As any profession the restaurant industry has many plus and minus factors. You as a police officer have encountered many of  them  already. Like working weekends and holidays and nights and days , out in the heat and dealing with some crazy people, so you are 3/4 of the way there. 

    At 27 you have a long time in front of you ,give it a shot if you want. Otherwise when you get older and didn't  you might regret it. As far as spending big bucks? iF you have a community college near you? Go there first.

      On your patrol see if there is a great restaurant  and inquire if you could work there to learn even part time. This way you could really get the feel of it and see if you want to go further.        Almost all the schools start with the basics, so why pay more for the same thing. I wish you good luck. 

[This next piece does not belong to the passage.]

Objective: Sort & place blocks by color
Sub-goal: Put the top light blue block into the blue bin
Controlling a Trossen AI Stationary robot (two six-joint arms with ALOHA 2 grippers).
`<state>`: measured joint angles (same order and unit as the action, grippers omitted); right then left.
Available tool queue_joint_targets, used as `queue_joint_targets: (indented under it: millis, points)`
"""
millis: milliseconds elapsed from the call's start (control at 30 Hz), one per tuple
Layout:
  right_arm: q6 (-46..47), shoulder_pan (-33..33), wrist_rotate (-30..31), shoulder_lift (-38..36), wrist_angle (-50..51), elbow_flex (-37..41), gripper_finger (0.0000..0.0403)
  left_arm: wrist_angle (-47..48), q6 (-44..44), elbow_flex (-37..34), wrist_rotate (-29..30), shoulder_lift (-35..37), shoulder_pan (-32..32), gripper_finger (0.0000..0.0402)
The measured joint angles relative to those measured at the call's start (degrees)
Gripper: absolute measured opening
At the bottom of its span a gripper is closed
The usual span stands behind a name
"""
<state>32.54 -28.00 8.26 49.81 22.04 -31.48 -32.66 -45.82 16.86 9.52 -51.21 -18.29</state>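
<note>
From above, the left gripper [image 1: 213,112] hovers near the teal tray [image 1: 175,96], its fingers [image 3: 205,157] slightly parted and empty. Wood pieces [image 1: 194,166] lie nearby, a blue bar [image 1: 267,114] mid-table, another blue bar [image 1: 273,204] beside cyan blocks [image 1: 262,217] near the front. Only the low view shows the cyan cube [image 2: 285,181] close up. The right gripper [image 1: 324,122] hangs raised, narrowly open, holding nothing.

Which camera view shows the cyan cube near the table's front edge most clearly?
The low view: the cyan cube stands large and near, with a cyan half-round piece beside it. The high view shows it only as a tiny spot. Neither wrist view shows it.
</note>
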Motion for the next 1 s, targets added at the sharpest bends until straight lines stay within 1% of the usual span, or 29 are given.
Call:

    As far as negative towards the industry , when people ask me about going into it I tell them all the negatives and unlike the schools , I  do not tell you to expect sugarplums and in 1 year after graduating being chef at The Waldorf as they do.

I would do it all over again,and after 50 years in the industry  I think that says a lot.


----------



## theunknowncook (Dec 17, 2009)

EVH5150:

"5150" means "crazy person on the loose" in LEO lingo, right? I have previously worked in private security(in-house, and contract security), aka as a "rent-a-cop."

I would suggest that you attend that community college instead of a "Blue Ribbon" school. Research online about former students suing that corporation for feeling defrauded by those schools. In the real world, no employer cares one iota about where a job-applicant attended a culinary school or not. They only care if you can do the job, and do it efficiently, and at the lowest wage that they will pay you, kitchen-politics notwithstanding.

I would also suggest that you work part-time concurrently while attending school, but at the best kitchen which will hire you. I would suggest that you apply at golf country-clubs, and hotels, because they usually have "brigade" kitchens, which offer you more opportunities to learn from other chefs and cooks. They might even occasionally hire "externs" from culinary schools.

Feel free to PM me if you would like to correspond with me for advice. I look forward to hearing from you.

Take care. I must go now. I work 3 cook jobs, and I have little time to sleep, nor do anything else.


----------



## evh5150 (Oct 3, 2011)

Thanks for the replies, guys. Glad to have a little bit of affirmation for my choice of going the community college route. Can't fathom paying 10 times the amount of money to learn the same basic skills, plus have to drive 3 times as far to get to class. 

Also thank you guys for the advice on working part time in a kitchen for the time being. I think that's a good idea. Hell, I might realize it wasn't what I wanted after all. Better to find out sooner than later if that is the case (although I hope it isn't). We have a KILLER world class golf course in my town with a reputable kitchen so I might start there. Local decent dining options are somewhat limited to the city area about 30 min away from where I live, save for a couple spots here and there. A fine dining market is non existent in the crap-hole city I currently patrol.

Unknown: Yes, 5150 is the California welfare and institutions code for people who are a danger to themselves or others. Although in the case of my username, it is a nod to Eddie Van Halen, my favorite guitarist. What drew you towards a career in cooking as opposed to a career in law enforcement?


----------